The shared dimension is inferred from the overlap between a’s dims and bdims. All other dimensions of a are kept intact. The result has the same non-contracted dimensions as a plus the remaining dimension of b.
- Parameters:
a – Dense DataArray. Must share exactly one dimension with bdims.
b – Sparse matrix (CSR or compatible SciPy sparse format).
bdims – Two-element list naming the row and column dimensions of b, e.g.
["vertex", "channel"].
- Returns:
Dense DataArray resulting from the contraction.
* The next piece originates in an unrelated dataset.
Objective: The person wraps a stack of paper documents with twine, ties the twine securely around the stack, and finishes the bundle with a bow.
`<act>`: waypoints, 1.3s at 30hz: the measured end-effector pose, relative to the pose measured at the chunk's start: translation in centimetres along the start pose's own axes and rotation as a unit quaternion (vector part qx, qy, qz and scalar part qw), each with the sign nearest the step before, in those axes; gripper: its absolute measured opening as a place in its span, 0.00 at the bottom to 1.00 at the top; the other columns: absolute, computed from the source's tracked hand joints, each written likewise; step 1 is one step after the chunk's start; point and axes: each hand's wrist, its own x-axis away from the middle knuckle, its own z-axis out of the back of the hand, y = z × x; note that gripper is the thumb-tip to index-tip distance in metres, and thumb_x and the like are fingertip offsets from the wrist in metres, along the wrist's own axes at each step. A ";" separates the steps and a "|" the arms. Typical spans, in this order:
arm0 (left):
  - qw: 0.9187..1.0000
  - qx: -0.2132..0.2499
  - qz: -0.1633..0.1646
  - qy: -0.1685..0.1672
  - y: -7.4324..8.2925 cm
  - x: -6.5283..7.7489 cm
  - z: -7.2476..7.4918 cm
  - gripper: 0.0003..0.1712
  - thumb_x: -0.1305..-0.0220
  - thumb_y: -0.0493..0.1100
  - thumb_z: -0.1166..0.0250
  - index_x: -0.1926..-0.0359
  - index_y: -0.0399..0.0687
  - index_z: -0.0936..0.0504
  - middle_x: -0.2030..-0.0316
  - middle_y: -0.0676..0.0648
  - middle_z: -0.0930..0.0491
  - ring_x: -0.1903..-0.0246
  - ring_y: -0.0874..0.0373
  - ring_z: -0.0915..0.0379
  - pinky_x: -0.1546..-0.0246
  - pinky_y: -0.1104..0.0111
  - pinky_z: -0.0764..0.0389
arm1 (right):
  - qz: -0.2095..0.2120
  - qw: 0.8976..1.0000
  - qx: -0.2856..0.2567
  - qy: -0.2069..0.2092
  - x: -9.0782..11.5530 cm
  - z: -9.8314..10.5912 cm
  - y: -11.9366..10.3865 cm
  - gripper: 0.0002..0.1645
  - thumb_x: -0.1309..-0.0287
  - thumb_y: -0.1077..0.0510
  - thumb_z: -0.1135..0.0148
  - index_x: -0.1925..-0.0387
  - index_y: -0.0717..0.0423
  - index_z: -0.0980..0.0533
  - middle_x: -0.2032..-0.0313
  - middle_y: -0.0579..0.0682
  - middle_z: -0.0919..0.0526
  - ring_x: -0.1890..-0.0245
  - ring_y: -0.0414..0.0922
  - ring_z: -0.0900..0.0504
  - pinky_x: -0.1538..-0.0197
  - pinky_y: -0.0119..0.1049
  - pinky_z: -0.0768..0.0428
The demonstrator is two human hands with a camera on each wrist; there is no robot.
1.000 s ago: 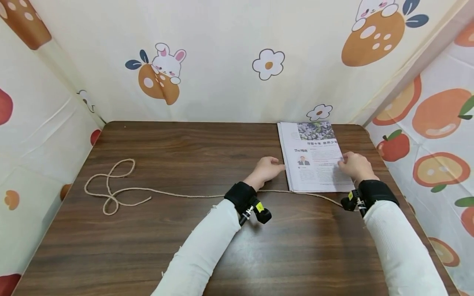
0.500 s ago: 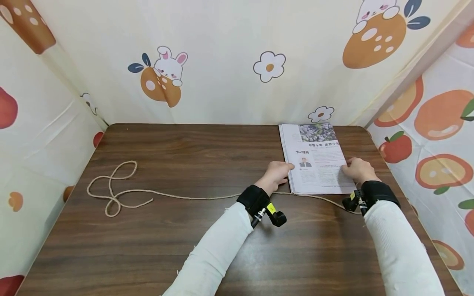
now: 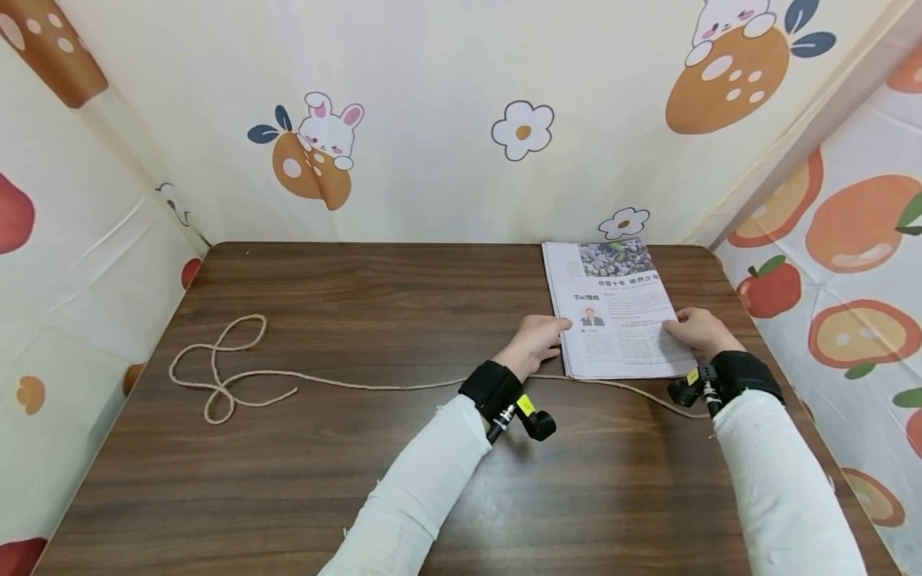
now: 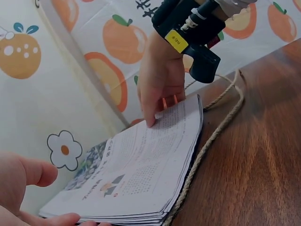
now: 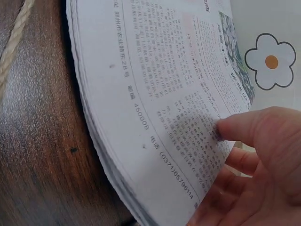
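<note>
A stack of newspapers (image 3: 619,320) lies at the back right of the table, printed text and a flower photo on its top sheet. My right hand (image 3: 702,330) pinches its right edge, thumb on the top sheet and fingers underneath; in the right wrist view that side of the stack (image 5: 155,108) curves upward. At the left edge is my left hand (image 3: 535,340). In the left wrist view its thumb (image 4: 40,173) stands apart above the paper, while its fingers reach the stack's side. A beige rope (image 3: 403,388) runs along the stack's front edge, partly hidden behind the left wrist.
Toward the left, the rope's loose end lies in loops (image 3: 216,360) on the brown wooden table (image 3: 360,480). Patterned sheets (image 3: 432,120) hang behind the table and at both sides. Each wrist wears a black strap (image 3: 492,392) with a small camera.
My left hand has moved right, from just beside the stack to its left edge. My right hand keeps its place at the right edge, its wrist shifting slightly right.
</note>
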 end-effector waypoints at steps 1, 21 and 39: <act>1.000 0.002 0.001 0.001 0.0 0.0 0.0 0.19 0.41 0.40 0.40 0.51 0.34 0.25 0.52 0.44 0.26 0.50 0.49 0.29 0.50 0.60 0.27 | 0.004 1.000 -0.001 -0.003 0.0 0.0 0.0 0.32 0.40 0.53 0.56 0.45 0.78 0.42 0.57 0.71 0.32 0.66 0.53 0.28 0.72 0.35 0.28; 0.998 0.050 0.011 0.022 -0.6 -0.6 -1.1 0.27 0.42 0.34 0.41 0.41 0.34 0.33 0.57 0.42 0.27 0.61 0.52 0.28 0.58 0.62 0.21 | 0.039 0.986 -0.163 0.020 0.5 0.3 -0.8 0.34 0.33 0.48 0.59 0.39 0.72 0.46 0.53 0.64 0.31 0.72 0.37 0.24 0.68 0.35 0.23; 0.999 -0.013 -0.030 0.020 -0.2 -0.4 -0.1 0.17 0.46 0.30 0.41 0.53 0.38 0.26 0.64 0.45 0.24 0.66 0.55 0.24 0.64 0.65 0.22 | 0.108 0.920 -0.374 0.048 5.3 1.8 -4.9 0.17 0.36 0.49 0.51 0.50 0.53 0.36 0.72 0.36 0.22 0.75 0.35 0.20 0.76 0.33 0.22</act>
Dimension order matches the original ordering in a (with the contracted dim replaced by the remaining dim of b).
- Raises:
ValueError – If a and b do not share exactly one dimension, or if the sizes along the shared dimension do not match.
- cedalion.xrutils.check_units(array: DataArray, dimension: str) bool[source]
Return whether array has physical units compatible with dimension.
Works for both quantified DataArrays (
array.pint.unitsis set) and dequantified ones (units stored inarray.attrs["units"]).- Parameters:
array – DataArray to check.
dimension – Pint dimensionality string, e.g.
"[length]","[time]","[concentration]".
- Returns:
Trueif the array’s units are dimensionally compatible with dimension,Falseif the array carries no unit information.